Task to complete: The stretch wanted below opens at the line containing "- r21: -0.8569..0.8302" and closes at the line containing "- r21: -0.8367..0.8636". Please return it exactly, with no other lines.
####
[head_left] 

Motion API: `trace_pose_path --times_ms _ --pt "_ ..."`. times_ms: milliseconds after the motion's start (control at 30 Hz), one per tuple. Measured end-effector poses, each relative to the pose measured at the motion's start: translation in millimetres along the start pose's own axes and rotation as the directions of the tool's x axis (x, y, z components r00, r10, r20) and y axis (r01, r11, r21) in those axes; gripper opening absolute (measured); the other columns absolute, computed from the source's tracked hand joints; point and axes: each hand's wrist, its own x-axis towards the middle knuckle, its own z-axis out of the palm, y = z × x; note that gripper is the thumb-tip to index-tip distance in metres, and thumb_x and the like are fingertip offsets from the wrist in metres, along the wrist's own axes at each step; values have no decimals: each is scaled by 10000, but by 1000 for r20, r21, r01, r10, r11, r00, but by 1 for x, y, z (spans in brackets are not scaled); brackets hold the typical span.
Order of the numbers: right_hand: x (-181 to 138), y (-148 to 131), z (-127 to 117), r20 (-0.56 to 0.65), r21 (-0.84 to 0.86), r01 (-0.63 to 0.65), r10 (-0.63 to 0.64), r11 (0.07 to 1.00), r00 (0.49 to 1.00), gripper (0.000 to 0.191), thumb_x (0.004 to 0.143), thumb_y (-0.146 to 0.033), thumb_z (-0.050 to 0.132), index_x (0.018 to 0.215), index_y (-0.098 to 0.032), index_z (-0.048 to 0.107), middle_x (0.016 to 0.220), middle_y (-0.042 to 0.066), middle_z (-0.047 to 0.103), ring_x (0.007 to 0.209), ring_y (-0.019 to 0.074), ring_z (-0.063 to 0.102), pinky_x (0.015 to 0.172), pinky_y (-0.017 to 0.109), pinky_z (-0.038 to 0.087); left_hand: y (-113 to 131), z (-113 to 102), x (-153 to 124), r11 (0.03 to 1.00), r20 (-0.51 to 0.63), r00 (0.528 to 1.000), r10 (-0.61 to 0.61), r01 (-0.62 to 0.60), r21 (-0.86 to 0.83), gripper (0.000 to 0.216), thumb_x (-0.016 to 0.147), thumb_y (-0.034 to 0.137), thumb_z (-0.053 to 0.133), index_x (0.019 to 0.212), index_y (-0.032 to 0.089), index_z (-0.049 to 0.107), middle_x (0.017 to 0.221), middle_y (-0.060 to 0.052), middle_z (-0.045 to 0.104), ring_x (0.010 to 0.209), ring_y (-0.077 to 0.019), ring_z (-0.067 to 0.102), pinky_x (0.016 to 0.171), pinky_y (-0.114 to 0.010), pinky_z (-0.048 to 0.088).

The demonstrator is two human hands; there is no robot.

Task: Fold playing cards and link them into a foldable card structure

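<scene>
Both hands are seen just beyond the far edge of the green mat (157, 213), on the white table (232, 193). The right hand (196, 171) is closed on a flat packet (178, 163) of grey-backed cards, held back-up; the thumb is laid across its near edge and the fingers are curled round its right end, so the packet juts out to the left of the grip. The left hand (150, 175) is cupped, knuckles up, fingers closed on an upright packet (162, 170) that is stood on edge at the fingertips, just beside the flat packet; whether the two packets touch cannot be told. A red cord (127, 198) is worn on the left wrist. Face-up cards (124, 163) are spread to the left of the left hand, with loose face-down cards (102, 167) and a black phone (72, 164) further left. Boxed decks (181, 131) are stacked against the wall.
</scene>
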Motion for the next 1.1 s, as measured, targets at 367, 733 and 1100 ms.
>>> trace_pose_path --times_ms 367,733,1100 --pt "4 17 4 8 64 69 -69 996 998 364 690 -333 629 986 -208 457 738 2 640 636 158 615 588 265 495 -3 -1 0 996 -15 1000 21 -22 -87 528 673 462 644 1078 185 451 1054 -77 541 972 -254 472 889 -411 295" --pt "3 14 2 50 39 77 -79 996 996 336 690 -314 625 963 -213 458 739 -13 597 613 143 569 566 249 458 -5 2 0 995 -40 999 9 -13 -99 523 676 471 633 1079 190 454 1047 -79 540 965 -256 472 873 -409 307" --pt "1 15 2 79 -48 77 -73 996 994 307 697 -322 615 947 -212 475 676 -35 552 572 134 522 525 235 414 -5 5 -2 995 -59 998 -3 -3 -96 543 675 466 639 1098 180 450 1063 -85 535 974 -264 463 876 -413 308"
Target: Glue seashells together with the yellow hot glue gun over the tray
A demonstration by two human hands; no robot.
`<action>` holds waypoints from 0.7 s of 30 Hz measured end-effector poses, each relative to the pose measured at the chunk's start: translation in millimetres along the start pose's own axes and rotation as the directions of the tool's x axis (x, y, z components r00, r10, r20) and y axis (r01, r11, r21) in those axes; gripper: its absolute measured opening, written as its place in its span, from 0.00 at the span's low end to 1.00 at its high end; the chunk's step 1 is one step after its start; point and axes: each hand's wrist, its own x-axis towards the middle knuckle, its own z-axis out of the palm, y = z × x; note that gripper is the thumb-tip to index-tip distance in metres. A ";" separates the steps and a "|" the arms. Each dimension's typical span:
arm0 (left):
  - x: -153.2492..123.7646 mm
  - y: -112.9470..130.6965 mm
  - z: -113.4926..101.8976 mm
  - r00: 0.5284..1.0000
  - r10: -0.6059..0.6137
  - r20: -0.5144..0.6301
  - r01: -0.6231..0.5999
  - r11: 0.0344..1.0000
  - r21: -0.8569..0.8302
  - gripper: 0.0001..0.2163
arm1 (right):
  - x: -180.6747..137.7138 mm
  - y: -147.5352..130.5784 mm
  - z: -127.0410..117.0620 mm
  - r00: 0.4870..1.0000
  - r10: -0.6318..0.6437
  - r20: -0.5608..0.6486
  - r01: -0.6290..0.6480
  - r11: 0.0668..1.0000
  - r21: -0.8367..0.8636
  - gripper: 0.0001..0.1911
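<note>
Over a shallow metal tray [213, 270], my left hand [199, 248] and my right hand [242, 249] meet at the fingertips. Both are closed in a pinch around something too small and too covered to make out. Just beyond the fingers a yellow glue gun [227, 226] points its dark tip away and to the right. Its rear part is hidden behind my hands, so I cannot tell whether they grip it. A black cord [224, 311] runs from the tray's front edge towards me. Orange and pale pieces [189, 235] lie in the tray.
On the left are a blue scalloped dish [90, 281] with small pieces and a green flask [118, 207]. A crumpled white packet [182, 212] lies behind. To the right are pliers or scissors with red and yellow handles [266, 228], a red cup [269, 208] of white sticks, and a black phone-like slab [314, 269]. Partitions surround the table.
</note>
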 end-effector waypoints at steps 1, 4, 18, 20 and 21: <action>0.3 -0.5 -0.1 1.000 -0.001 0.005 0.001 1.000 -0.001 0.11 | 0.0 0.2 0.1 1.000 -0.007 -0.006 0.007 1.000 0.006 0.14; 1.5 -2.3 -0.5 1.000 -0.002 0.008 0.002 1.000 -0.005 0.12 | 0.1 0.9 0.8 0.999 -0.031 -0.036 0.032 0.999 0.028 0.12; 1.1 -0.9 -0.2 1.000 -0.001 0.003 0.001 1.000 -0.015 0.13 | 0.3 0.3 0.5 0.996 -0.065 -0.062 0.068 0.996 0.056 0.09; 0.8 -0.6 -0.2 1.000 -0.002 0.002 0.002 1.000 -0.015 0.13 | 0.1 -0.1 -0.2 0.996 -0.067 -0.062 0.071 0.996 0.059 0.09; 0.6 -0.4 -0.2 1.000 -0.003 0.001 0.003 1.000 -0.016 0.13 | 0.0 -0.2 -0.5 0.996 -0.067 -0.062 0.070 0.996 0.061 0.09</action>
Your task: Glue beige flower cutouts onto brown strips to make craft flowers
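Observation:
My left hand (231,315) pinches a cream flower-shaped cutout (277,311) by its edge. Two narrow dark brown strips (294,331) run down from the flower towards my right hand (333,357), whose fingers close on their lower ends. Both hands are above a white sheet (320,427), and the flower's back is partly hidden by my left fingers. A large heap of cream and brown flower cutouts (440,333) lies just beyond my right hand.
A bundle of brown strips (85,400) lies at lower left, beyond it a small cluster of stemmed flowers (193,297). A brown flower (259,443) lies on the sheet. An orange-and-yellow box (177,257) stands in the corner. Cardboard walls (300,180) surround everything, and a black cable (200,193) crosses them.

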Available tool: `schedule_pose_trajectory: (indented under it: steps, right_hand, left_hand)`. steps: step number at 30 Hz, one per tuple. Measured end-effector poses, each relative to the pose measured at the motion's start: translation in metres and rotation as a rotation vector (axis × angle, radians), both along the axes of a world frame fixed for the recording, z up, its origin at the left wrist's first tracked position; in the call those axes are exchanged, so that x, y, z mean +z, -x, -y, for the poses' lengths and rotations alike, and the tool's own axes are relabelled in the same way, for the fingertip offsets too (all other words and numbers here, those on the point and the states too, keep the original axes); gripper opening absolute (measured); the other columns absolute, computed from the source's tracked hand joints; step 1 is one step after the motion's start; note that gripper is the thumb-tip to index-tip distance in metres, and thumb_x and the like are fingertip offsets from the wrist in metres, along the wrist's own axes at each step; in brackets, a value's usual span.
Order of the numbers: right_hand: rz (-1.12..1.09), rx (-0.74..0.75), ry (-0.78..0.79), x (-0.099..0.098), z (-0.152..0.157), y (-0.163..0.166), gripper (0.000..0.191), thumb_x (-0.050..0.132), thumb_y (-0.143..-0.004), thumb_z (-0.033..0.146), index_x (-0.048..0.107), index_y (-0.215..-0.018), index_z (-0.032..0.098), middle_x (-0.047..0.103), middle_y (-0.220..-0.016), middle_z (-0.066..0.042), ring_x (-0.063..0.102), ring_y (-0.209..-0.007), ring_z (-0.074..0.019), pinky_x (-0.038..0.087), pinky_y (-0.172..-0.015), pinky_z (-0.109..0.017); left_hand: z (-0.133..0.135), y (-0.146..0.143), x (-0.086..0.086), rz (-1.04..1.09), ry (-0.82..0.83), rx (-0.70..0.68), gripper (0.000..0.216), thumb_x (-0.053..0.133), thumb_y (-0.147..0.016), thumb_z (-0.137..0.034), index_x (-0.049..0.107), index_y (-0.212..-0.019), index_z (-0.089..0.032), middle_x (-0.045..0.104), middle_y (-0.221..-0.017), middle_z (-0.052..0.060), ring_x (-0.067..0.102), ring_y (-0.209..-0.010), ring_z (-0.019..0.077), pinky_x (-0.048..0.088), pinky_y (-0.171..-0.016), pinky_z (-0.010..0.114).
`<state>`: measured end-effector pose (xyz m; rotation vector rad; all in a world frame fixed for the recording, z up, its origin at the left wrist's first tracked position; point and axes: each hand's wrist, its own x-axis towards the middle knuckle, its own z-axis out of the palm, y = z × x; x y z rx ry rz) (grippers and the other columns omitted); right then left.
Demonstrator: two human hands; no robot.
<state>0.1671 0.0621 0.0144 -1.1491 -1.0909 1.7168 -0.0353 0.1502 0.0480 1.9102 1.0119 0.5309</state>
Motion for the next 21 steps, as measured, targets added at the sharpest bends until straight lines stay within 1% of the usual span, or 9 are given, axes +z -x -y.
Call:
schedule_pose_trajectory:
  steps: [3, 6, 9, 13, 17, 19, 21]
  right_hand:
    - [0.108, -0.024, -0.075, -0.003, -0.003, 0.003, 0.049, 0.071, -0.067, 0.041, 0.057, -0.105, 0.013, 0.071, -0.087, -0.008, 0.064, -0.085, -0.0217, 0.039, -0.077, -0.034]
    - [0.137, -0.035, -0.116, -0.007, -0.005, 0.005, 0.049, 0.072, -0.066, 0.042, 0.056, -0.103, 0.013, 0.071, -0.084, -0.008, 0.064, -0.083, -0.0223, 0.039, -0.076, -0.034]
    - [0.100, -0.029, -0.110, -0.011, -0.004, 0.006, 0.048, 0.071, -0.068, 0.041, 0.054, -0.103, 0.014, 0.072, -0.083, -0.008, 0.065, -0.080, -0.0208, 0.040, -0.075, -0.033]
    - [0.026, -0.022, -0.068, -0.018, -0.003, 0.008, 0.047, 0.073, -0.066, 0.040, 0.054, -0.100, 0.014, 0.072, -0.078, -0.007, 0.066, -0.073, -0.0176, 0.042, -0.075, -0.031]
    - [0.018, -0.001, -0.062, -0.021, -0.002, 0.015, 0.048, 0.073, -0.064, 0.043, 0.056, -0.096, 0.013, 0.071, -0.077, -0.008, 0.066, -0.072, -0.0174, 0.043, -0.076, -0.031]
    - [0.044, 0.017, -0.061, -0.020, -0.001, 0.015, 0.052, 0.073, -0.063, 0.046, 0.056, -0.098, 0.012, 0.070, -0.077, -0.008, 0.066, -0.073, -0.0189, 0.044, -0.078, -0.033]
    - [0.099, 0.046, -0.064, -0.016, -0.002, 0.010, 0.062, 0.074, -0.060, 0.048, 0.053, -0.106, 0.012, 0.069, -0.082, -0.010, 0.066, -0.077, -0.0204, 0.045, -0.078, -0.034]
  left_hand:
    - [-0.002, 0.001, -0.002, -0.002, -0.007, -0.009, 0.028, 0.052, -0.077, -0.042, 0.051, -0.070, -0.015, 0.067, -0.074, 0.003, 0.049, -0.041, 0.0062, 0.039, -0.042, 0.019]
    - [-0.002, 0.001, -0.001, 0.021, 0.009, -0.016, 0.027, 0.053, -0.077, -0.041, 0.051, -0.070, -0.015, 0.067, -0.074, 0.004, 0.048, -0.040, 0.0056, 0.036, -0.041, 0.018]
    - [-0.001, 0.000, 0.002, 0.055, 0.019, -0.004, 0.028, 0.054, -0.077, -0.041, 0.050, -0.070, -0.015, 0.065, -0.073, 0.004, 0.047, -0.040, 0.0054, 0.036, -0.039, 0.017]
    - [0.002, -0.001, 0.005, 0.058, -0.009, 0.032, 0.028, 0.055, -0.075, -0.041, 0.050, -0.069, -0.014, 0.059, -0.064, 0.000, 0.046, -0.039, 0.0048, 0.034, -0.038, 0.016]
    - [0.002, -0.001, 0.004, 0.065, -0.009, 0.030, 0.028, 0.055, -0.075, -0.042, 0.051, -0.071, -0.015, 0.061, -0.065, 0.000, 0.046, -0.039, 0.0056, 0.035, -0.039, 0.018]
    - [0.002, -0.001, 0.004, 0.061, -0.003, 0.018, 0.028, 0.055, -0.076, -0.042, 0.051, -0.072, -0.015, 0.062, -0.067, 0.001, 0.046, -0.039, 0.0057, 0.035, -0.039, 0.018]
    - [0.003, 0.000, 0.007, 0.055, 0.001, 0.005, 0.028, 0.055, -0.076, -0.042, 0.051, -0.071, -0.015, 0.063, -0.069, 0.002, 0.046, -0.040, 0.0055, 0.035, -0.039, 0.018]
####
Answer to this exercise:
  - r21: -0.8569..0.8302
  - gripper: 0.0001..0.2163
arm1 (right):
  - x: -180.6747..137.7138 mm
  - y: -147.5352..130.5784 mm
  - z: -127.0410..117.0620 mm
  - r00: 0.4870..1.0000
  - r10: -0.6318..0.6437
  - r20: -0.5608..0.6486
  - r01: -0.6290..0.6480
  - r11: 0.0668..1.0000
  - r21: -0.8367..0.8636

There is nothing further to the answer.